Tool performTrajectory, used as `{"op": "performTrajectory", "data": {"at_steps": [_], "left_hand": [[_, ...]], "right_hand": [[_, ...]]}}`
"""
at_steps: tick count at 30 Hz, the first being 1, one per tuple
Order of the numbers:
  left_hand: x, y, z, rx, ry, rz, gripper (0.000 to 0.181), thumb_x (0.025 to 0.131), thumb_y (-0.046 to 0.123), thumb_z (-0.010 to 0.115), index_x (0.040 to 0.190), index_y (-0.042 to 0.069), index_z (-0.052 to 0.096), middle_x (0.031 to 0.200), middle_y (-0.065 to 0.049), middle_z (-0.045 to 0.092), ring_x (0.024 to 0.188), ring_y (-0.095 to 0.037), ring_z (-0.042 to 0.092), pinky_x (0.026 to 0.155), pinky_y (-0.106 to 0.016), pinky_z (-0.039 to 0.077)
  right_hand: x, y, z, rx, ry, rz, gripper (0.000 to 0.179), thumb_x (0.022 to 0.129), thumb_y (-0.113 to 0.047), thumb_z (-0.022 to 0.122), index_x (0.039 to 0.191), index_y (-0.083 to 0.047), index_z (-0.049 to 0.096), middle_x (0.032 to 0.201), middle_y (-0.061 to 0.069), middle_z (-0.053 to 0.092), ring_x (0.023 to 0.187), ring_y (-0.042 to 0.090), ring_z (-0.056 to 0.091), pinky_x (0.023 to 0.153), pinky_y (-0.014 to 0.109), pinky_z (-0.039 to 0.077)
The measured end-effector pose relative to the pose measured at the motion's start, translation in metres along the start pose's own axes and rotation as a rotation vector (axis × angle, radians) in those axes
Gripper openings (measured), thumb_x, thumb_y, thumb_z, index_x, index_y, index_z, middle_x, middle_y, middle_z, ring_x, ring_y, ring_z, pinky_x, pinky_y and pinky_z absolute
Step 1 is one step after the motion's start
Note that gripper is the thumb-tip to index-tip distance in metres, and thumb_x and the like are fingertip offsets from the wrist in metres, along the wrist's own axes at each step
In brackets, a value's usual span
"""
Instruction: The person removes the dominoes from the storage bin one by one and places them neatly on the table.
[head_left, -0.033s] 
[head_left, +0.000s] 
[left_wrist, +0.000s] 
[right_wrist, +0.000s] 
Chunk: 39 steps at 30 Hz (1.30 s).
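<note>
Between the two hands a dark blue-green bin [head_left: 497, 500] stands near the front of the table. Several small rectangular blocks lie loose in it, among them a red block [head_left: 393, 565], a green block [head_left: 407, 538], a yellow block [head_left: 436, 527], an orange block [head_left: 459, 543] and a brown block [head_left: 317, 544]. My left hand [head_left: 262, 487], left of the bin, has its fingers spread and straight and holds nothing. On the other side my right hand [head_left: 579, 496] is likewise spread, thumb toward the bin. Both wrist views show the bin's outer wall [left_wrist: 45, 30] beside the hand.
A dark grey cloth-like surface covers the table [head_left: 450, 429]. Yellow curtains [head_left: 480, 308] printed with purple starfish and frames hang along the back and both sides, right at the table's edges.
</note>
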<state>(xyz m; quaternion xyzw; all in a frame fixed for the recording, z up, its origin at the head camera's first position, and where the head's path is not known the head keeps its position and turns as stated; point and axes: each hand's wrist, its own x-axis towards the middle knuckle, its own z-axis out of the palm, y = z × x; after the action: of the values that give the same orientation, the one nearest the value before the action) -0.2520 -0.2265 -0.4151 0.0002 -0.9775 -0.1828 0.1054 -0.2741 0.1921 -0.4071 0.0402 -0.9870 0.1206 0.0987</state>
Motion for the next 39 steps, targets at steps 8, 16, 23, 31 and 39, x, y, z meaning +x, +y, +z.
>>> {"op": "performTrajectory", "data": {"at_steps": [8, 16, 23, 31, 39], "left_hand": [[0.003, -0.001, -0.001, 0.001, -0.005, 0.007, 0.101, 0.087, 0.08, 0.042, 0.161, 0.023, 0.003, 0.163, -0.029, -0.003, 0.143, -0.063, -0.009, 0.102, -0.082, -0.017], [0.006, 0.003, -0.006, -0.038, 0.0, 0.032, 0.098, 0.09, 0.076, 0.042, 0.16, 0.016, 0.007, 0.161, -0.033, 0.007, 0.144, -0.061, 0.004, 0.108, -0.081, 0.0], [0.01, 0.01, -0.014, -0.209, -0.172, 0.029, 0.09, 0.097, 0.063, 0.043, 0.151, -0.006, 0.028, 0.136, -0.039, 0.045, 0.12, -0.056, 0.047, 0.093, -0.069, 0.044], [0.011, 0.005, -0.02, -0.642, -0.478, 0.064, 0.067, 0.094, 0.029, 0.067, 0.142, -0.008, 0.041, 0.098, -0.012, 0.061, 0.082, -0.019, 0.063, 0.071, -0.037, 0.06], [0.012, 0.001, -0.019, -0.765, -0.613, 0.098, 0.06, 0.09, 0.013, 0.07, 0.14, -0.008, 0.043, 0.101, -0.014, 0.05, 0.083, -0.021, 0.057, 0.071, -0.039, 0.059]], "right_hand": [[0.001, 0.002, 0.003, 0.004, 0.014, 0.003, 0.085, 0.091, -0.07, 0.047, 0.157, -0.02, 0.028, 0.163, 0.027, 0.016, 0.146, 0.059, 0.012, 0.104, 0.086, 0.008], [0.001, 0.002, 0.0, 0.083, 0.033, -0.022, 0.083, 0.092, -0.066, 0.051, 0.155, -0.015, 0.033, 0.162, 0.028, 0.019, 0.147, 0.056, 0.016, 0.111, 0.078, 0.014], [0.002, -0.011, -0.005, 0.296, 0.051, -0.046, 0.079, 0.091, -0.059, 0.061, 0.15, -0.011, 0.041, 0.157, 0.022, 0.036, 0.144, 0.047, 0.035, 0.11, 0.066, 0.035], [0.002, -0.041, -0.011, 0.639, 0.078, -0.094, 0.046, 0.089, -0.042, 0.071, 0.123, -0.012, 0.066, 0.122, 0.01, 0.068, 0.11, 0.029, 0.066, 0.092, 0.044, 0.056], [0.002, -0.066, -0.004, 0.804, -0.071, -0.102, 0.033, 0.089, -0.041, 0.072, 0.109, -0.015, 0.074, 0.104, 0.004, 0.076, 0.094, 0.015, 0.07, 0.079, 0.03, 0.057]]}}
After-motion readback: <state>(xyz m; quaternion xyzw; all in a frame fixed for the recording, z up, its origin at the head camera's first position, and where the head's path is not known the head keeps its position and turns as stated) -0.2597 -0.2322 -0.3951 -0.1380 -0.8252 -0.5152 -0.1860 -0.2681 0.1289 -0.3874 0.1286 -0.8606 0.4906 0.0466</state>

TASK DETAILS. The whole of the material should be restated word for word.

WORKED SOLUTION.
Tool performTrajectory, used as `{"op": "performTrajectory", "data": {"at_steps": [_], "left_hand": [[_, ...]], "right_hand": [[_, ...]]}}`
"""
at_steps: tick count at 30 Hz, the first being 1, one per tuple
Order of the numbers:
  left_hand: x, y, z, rx, ry, rz, gripper (0.000 to 0.181), thumb_x (0.025 to 0.131), thumb_y (-0.046 to 0.123), thumb_z (-0.010 to 0.115), index_x (0.040 to 0.190), index_y (-0.042 to 0.069), index_z (-0.052 to 0.096), middle_x (0.031 to 0.200), middle_y (-0.065 to 0.049), middle_z (-0.045 to 0.092), ring_x (0.024 to 0.188), ring_y (-0.095 to 0.037), ring_z (-0.042 to 0.092), pinky_x (0.026 to 0.155), pinky_y (-0.106 to 0.016), pinky_z (-0.039 to 0.077)
  right_hand: x, y, z, rx, ry, rz, gripper (0.000 to 0.179), thumb_x (0.022 to 0.129), thumb_y (-0.113 to 0.047), thumb_z (-0.022 to 0.122), index_x (0.039 to 0.191), index_y (-0.083 to 0.047), index_z (-0.049 to 0.096), middle_x (0.032 to 0.201), middle_y (-0.061 to 0.069), middle_z (-0.053 to 0.092), ring_x (0.023 to 0.187), ring_y (-0.042 to 0.090), ring_z (-0.056 to 0.091), pinky_x (0.023 to 0.153), pinky_y (-0.014 to 0.109), pinky_z (-0.039 to 0.077)
The measured end-effector pose relative to the pose measured at the motion's start, translation in metres along the start pose's own axes and rotation as a rotation vector (axis × angle, radians) in those axes
Gripper openings (measured), thumb_x, thumb_y, thumb_z, index_x, index_y, index_z, middle_x, middle_y, middle_z, ring_x, ring_y, ring_z, pinky_x, pinky_y and pinky_z absolute
Step 1 is one step after the motion's start
Note that gripper is the thumb-tip to index-tip distance in metres, and thumb_x and the like are fingertip offsets from the wrist in metres, along the wrist's own axes at each step
In brackets, a value's usual span
"""
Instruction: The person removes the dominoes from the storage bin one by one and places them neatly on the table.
[head_left, -0.033s] 
[head_left, +0.000s] 
[left_wrist, +0.000s] 
[right_wrist, +0.000s] 
Chunk: 39 steps at 30 Hz (1.30 s).
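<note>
Between the two hands a dark blue-green bin [head_left: 497, 500] stands near the front of the table. Several small rectangular blocks lie loose in it, among them a red block [head_left: 393, 565], a green block [head_left: 407, 538], a yellow block [head_left: 436, 527], an orange block [head_left: 459, 543] and a brown block [head_left: 317, 544]. My left hand [head_left: 262, 487], left of the bin, has its fingers spread and straight and holds nothing. On the other side my right hand [head_left: 579, 496] is likewise spread, thumb toward the bin. Both wrist views show the bin's outer wall [left_wrist: 45, 30] beside the hand.
A dark grey cloth-like surface covers the table [head_left: 450, 429]. Yellow curtains [head_left: 480, 308] printed with purple starfish and frames hang along the back and both sides, right at the table's edges.
</note>
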<state>(xyz m; quaternion xyzw; all in a frame fixed for the recording, z up, its origin at the head camera's first position, and where the head's path is not known the head keeps its position and turns as stated; point and axes: each hand's wrist, its own x-axis towards the middle knuckle, its own z-axis out of the palm, y = z × x; after the action: of the values that give the same orientation, the one nearest the value before the action) -0.2520 -0.2265 -0.4151 0.0002 -0.9775 -0.1828 0.1054 -0.2741 0.1921 -0.4071 0.0402 -0.9870 0.1206 0.0987</state>
Motion for the next 39 steps, targets at steps 8, 16, 23, 31 and 39, x, y, z meaning +x, +y, +z.
>>> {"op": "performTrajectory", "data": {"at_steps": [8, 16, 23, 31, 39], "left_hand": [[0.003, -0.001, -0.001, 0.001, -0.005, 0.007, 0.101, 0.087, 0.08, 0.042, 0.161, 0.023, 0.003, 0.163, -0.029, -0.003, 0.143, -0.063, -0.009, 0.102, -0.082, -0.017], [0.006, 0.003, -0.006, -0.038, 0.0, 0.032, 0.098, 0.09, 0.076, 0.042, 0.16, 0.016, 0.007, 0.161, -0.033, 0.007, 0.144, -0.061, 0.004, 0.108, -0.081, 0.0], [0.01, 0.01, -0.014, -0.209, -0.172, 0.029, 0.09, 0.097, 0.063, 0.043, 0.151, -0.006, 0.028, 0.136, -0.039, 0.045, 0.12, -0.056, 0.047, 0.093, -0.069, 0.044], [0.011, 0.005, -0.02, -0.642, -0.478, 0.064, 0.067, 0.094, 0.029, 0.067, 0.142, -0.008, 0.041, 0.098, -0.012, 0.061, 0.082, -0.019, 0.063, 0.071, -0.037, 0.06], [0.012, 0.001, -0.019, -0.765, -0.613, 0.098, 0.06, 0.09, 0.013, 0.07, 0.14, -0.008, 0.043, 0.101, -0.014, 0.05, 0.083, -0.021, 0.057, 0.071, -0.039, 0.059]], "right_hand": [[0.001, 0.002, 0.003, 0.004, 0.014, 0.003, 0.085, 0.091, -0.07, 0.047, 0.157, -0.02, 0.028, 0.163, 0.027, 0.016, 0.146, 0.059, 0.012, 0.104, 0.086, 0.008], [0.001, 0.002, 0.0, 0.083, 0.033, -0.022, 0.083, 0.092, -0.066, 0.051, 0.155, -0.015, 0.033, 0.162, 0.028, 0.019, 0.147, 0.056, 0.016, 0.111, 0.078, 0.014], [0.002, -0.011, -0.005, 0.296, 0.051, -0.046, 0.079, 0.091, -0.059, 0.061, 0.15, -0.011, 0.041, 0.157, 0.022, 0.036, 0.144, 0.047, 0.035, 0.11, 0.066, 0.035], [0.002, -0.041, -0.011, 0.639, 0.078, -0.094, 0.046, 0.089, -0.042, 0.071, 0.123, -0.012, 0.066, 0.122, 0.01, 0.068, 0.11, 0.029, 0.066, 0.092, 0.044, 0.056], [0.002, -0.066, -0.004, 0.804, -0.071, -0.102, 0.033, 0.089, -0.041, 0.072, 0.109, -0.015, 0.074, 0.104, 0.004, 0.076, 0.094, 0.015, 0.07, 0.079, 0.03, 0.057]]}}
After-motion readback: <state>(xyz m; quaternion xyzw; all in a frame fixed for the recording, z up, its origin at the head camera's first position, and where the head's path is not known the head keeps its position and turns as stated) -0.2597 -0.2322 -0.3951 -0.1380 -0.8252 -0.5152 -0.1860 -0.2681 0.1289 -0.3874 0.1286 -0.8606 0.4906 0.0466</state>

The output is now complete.